## Problem details:
Drop the images, then output the listing exactly.

## Raw data:
════
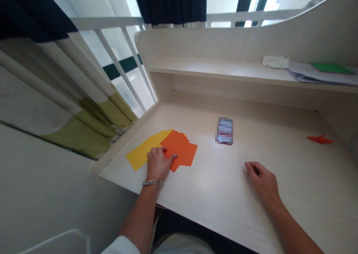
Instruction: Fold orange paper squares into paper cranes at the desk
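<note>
The hands are well apart: the left hand (158, 163) presses on overlapping orange paper (179, 149) and yellow paper (142, 153) at the left of the desk (212, 183), the right hand (260, 180) rests loosely curled at its front, a pixelated card (224, 131) lies mid-desk, and a red paper fold (320, 139) lies at its far right.

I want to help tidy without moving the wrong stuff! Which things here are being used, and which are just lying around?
THINGS
left hand on orange paper sheets and yellow paper
right hand, resting on the wooden desk

REST
blurred packet
folded red paper
papers on the shelf
white tissue
</note>
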Motion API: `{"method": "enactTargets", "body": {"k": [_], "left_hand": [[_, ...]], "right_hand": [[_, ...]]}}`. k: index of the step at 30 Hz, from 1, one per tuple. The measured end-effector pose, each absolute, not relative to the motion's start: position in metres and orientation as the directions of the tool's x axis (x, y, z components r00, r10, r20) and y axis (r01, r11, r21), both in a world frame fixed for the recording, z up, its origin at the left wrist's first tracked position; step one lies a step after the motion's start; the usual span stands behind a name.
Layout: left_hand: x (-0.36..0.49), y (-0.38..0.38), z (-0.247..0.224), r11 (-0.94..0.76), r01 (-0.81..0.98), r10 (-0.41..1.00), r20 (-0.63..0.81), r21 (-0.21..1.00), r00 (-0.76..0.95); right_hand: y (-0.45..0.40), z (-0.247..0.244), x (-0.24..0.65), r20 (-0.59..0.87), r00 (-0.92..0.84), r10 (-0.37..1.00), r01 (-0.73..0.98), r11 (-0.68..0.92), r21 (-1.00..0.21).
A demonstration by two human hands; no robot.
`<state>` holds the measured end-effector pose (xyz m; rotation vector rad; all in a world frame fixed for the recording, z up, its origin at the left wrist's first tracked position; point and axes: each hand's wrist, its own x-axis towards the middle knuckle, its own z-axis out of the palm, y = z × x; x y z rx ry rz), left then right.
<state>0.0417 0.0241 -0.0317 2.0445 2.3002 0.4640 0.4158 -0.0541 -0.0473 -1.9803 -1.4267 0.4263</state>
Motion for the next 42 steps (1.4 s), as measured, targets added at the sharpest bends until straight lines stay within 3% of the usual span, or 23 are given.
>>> {"method": "enactTargets", "body": {"k": [10, 22, 26, 29, 32, 35, 39, 42], "left_hand": [[0.036, 0.026, -0.029, 0.058, 0.903, 0.973, 0.181, 0.425, -0.147], [0.035, 0.021, -0.007, 0.091, 0.846, 0.906, 0.310, 0.525, -0.289], [0.042, 0.013, 0.005, 0.019, 0.763, 0.859, 0.380, 0.646, -0.343], [0.061, 0.003, 0.011, -0.036, 0.650, 0.874, 0.339, 0.759, -0.348], [0.095, -0.010, 0.012, -0.120, 0.565, 0.919, 0.306, 0.816, -0.247], [0.131, -0.024, 0.011, -0.215, 0.511, 0.937, 0.323, 0.832, -0.131], [0.157, -0.034, 0.006, -0.294, 0.453, 0.941, 0.338, 0.841, -0.017], [0.158, -0.031, 0.000, -0.187, 0.321, 0.981, 0.194, 0.928, 0.012]], "right_hand": [[-0.056, -0.045, 0.417, 0.085, 0.349, 0.933, 0.697, -0.198, -0.689], [-0.056, -0.045, 0.418, 0.096, 0.334, 0.938, 0.669, -0.164, -0.725], [-0.058, -0.041, 0.417, 0.114, 0.351, 0.929, 0.652, -0.155, -0.743], [-0.058, -0.028, 0.403, 0.146, 0.327, 0.934, 0.628, -0.100, -0.772], [-0.053, -0.011, 0.372, 0.095, 0.163, 0.982, 0.484, 0.004, -0.875], [-0.041, -0.003, 0.336, 0.028, 0.069, 0.997, 0.156, 0.017, -0.988], [-0.030, -0.006, 0.313, -0.008, 0.060, 0.998, -0.138, 0.000, -0.990], [-0.032, -0.008, 0.320, -0.090, 0.059, 0.994, -0.242, -0.074, -0.968]]}}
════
## Solution to the exercise:
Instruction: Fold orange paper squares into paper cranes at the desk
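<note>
The hands are well apart: the left hand (158, 163) presses on overlapping orange paper (179, 149) and yellow paper (142, 153) at the left of the desk (212, 183), the right hand (260, 180) rests loosely curled at its front, a pixelated card (224, 131) lies mid-desk, and a red paper fold (320, 139) lies at its far right.

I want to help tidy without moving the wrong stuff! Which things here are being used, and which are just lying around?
THINGS
left hand on orange paper sheets and yellow paper
right hand, resting on the wooden desk

REST
blurred packet
folded red paper
papers on the shelf
white tissue
</note>
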Motion API: `{"method": "enactTargets", "body": {"k": [_], "left_hand": [[_, ...]], "right_hand": [[_, ...]]}}`. k: index of the step at 30 Hz, from 1, one per tuple. The measured end-effector pose, each absolute, not relative to the motion's start: position in metres and orientation as the directions of the tool's x axis (x, y, z components r00, r10, r20) and y axis (r01, r11, r21), both in a world frame fixed for the recording, z up, its origin at the left wrist's first tracked position; step one lies a step after the motion's start; the usual span stands behind a name.
Layout: left_hand: x (-0.36..0.49), y (-0.38..0.38), z (-0.247..0.224), r11 (-0.94..0.76), r01 (-0.81..0.98), r10 (-0.41..1.00), r20 (-0.63..0.81), r21 (-0.21..1.00), r00 (-0.76..0.95); right_hand: y (-0.45..0.40), z (-0.247..0.244), x (-0.24..0.65), r20 (-0.59..0.87), r00 (-0.92..0.84), r10 (-0.37..1.00), r01 (-0.73..0.98), r11 (-0.68..0.92), r21 (-1.00..0.21).
A demonstration by two human hands; no robot.
`<state>` holds the measured end-effector pose (xyz m; rotation vector rad; all in a world frame fixed for the recording, z up, its origin at the left wrist's first tracked position; point and axes: each hand's wrist, its own x-axis towards the middle knuckle, its own z-axis out of the palm, y = z × x; x y z rx ry rz), left then right.
<state>0.0417 0.0241 -0.0317 2.0445 2.3002 0.4640 0.4158 -0.0541 -0.0473 -1.9803 -1.4267 0.4263</state>
Motion for the next 42 steps (1.4 s), as measured, targets added at the sharpest bends until straight lines stay within 3% of the usual span, or 23 are given.
>>> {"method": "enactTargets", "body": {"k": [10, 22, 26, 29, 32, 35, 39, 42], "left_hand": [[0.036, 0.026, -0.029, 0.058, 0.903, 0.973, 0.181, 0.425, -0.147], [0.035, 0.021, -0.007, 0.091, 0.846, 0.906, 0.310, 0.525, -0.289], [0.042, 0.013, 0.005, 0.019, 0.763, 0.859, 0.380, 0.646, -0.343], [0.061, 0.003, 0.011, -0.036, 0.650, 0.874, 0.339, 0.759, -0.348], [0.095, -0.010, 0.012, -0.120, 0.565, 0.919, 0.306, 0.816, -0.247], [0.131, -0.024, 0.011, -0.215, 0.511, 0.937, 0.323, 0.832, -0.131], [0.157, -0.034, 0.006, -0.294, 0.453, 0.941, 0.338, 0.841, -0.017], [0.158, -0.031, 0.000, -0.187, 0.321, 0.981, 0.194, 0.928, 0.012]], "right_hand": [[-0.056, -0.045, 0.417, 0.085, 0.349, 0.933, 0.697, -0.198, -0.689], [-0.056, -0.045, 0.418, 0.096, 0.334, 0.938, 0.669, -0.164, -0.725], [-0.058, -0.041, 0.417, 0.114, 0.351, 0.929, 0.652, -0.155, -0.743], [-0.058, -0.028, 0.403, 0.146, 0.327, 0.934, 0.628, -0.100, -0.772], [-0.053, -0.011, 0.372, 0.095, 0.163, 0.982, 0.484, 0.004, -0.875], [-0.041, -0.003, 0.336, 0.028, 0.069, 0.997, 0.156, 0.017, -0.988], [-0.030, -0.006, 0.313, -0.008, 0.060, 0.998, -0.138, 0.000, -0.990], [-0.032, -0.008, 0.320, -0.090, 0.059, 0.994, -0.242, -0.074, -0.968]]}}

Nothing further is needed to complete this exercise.